The CDU politician Norbert Röttgen made this unmistakably
clear in a comment to the Berliner Zeitung: A grand
coalition can take on the uncomfortable questions for which the
courage was lacking over the past 15 years. By virtue of
the time period he cited, Röttgens charge of political
cowardice extended not only to the current SPD-Green Party government,
but also to its CDU predecessor and former Chancellor Helmut Kohl.
A grand coalition will clearly be more right-wing than either
of these governments.
Nobody should be fooled into thinking that it will be
much more difficult for a grand coalition to continue the existing
policy of welfare cuts, or that it represents a far
lesser evil than a black-yellow (CDU-Free Democratic Party) government,
as Oskar Lafontaine of the Left Party claimed before the election.
While there is still a great deal of wrangling over the leadership
and composition of a grand coalition, the fundamental guidelines
of its policy have already been determined. It will be characterized
by violent attacks on the working population. On this, the media
and SPD and Union politicians are united.
Its first task will be to draw up a new federal budget, i.e.,
a new round of social cuts.
Next on the agenda is a fundamental transformation of Germanys
pension, health and nursing care schemes. Here the SPD and Union
parties propose differing concepts. They agree, however, that
big business must be relieved of social costs (so-called ancillary
wage costs), payments to the insured must be slashed, and insurance
funds must be largely denationalized and opened up to the stock
market.
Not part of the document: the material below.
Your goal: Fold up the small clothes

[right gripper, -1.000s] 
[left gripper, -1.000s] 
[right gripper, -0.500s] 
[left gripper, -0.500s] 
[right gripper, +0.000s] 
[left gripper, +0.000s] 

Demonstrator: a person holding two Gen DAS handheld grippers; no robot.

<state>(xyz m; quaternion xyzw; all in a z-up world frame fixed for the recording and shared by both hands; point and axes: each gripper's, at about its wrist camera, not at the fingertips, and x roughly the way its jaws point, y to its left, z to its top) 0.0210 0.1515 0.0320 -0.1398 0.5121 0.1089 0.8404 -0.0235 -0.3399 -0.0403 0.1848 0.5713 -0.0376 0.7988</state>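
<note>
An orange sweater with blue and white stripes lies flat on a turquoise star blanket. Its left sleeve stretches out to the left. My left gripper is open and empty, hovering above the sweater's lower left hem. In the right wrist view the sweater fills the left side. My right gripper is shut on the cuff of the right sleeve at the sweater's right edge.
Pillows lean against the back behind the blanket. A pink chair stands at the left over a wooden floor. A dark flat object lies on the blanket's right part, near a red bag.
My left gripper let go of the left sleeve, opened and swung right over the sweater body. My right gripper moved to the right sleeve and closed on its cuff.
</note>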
Many commentators regard the dismantling of Germanys
more than century-old social security system to be the historic
opportunity before a grand coalition.
Finally, taxes for the rich and big business are to be lowered
even further, and the so-called federalism reform is to be completed.
Even if Professor Paul Kirchhof (the flat tax advocate brought
onto the CDU election team) is not part of a future grand coalition,
he embodies the type of policies that will be introduced.
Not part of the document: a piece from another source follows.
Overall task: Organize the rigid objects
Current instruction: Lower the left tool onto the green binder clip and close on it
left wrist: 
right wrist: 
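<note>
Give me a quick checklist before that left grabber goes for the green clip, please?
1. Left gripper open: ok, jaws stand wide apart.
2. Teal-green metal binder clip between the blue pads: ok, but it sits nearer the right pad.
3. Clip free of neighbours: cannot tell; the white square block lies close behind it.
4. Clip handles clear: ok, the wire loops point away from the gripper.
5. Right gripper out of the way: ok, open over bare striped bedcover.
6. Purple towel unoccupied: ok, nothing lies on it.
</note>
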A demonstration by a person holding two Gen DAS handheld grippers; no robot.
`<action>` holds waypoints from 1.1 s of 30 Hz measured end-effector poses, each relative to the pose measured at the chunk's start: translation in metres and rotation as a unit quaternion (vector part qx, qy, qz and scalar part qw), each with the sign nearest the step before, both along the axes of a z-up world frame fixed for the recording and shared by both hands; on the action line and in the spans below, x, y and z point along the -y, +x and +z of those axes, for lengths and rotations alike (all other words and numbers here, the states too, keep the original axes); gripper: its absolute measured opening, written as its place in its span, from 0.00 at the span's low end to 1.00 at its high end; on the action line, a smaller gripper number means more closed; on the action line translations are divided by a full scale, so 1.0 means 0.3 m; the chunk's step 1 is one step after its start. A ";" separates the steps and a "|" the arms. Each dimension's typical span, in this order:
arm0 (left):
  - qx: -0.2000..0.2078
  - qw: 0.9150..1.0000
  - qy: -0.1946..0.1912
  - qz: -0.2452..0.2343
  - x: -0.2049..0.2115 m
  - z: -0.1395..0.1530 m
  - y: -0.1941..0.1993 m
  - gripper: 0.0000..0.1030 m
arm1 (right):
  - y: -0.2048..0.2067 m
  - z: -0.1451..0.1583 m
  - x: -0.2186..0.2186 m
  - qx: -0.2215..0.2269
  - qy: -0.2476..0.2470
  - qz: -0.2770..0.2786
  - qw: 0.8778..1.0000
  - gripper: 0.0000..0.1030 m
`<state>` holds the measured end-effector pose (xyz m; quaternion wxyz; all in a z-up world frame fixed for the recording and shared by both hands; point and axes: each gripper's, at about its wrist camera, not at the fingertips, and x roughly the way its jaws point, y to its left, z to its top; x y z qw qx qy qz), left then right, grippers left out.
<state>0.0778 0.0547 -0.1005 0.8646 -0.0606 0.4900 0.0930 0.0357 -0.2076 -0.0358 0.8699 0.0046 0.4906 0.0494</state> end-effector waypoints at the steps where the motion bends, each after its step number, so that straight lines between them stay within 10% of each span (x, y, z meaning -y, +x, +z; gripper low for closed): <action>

A grand coalition will press ahead with the strengthening of
the state apparatus and the dismantling of democratic rights.
Little is said about such plans because there is a longstanding
agreement between the SPD and the Union parties on this question.
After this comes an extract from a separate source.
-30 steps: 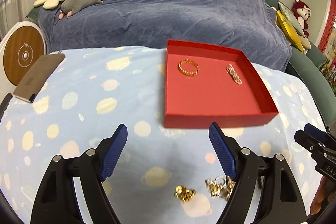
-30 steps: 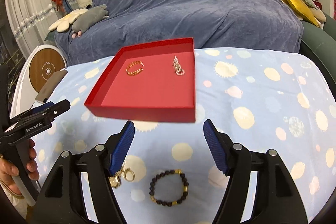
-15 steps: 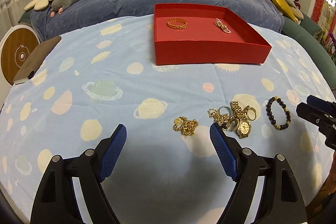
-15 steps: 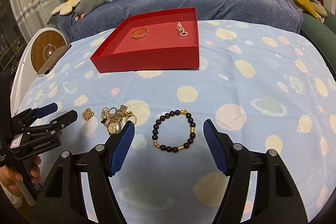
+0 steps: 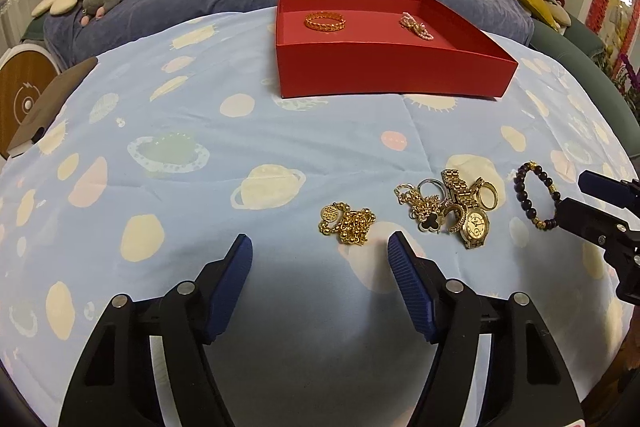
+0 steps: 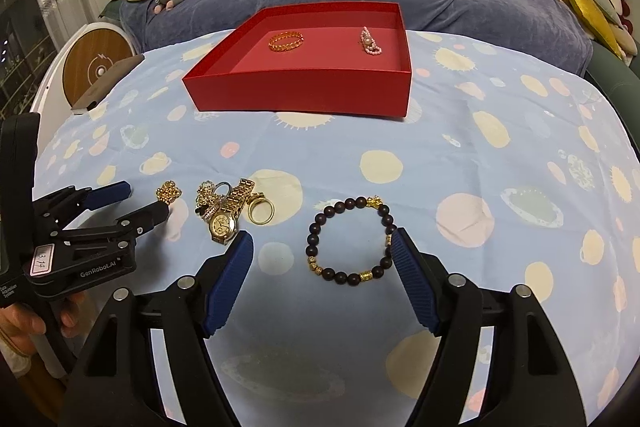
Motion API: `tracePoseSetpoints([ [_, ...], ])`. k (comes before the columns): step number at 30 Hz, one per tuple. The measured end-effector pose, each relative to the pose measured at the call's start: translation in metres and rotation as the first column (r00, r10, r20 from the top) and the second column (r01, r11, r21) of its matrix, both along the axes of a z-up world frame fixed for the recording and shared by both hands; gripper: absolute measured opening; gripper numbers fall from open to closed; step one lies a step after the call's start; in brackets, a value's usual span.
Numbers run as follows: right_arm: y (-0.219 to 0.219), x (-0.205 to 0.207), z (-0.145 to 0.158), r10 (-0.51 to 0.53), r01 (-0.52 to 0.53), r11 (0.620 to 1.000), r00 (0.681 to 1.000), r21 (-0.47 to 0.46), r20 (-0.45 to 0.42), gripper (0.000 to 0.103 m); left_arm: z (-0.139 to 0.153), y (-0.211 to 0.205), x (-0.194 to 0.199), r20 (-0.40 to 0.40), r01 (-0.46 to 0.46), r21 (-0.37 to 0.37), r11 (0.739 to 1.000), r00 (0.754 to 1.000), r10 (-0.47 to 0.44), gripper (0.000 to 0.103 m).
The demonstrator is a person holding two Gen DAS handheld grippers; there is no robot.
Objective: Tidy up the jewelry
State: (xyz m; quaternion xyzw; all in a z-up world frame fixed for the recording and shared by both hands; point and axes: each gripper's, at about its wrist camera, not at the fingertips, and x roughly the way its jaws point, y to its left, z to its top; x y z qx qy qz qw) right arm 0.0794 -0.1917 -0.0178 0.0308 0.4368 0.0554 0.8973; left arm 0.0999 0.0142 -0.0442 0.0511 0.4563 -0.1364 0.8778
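Jewelry in loose pieces, lying on blue planet-print cloth [image 5: 192, 115] ahead of both grippers, none yet grasped. Left gripper [image 5: 320, 255] spread wide, nothing between the fingers; crumpled gold chain with round coin pendant [image 5: 347, 223] just beyond the fingertips, nearer the right finger. Tangled cluster of gold watch, rings and clover-charm chain [image 5: 452, 211] further right of that finger, pieces touching and overlapping. Right gripper [image 6: 322, 253] likewise spread and empty, dark wooden bead bracelet with gold spacers [image 6: 351, 240] lying between the fingertips, its right edge touching or nearly touching the right finger. Risks noted: closing on the bracelet from this pose likely to pinch only one side of the loop, letting it swing or slip on lifting; soft cloth liable to be pinched together with thin chain; any pull on the cluster likely to drag neighbouring pieces along, being interlocked. Shallow square red cardboard tray [image 6: 304, 95] well beyond both sets of fingertips, holding a gold braided bangle [image 6: 285, 41] toward the left rear and a small pink pearl piece [image 6: 370, 43] toward the right rear, apart from each other; rest of the floor bare. Judged early in the task: most pieces outside the tray.
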Motion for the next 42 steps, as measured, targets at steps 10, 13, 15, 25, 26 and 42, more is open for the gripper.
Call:
tracePoseSetpoints([
  [10, 0.011, 0.005, 0.002, 0.027, -0.026, 0.998, 1.0, 0.061, -0.009, 0.069, -0.003, -0.014, 0.005, 0.029, 0.031, 0.024, 0.999, 0.999, -0.032, 0.034],
  [13, 0.023, 0.007, 0.003, 0.057, -0.057, 0.996, 0.998, 0.07, -0.011, 0.066, -0.001, -0.014, 0.007, 0.018, 0.039, 0.0, 0.999, 0.999, -0.039, 0.018],
  [15, 0.034, 0.01, 0.003, 0.092, -0.091, 0.994, 0.996, 0.064, -0.015, 0.058, 0.0, -0.013, 0.008, 0.013, 0.041, -0.012, 0.999, 0.999, -0.04, 0.018],
  [25, 0.084, 0.028, -0.004, 0.215, -0.214, 0.977, 0.976, 0.022, -0.028, 0.036, 0.026, 0.021, 0.009, 0.016, -0.022, -0.109, 0.994, 1.0, 0.024, 0.018],
  [26, 0.087, 0.031, -0.007, 0.221, -0.22, 0.975, 0.975, 0.023, -0.034, 0.034, 0.028, 0.025, 0.009, 0.014, -0.029, -0.12, 0.992, 0.999, 0.031, 0.018],
  [42, 0.105, 0.053, -0.011, 0.252, -0.252, 0.968, 0.967, 0.015, -0.047, 0.022, 0.03, 0.05, 0.002, 0.006, -0.027, -0.155, 0.988, 1.0, 0.028, 0.018],
])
Since the policy of a grand coalition will inevitably provoke
considerable popular opposition, the coalition will use such repressive
measures to suppress resistance to its attacks.
According to the German journalists federation, between
1987 and 2000 over 150 newspaper editorial offices, radio stations
and private dwellings of journalists in Germany were searched
by police and had material confiscated. The aim was to intimidate.
None of these raids ended in the prosecution of journalists. This
drive to intimidate critical opinion will intensify under a grand
coalition.
The purpose of integrating the SPD and, above all, the trade
unions into a grand coalition is to help neutralize resistance
to the wiping out of past social gains and the German welfare
state.
The Hannoversche Allgemeine Zeitung has just announced
that the chairman of the German Trade Union Federation (DGB),
Michael Sommer, and the Hessian prime minister, Roland Koch, met
last Friday for a confidential discussion in Berlin. CDU executive
member Koch is a key figure in the maneuvering for a new government.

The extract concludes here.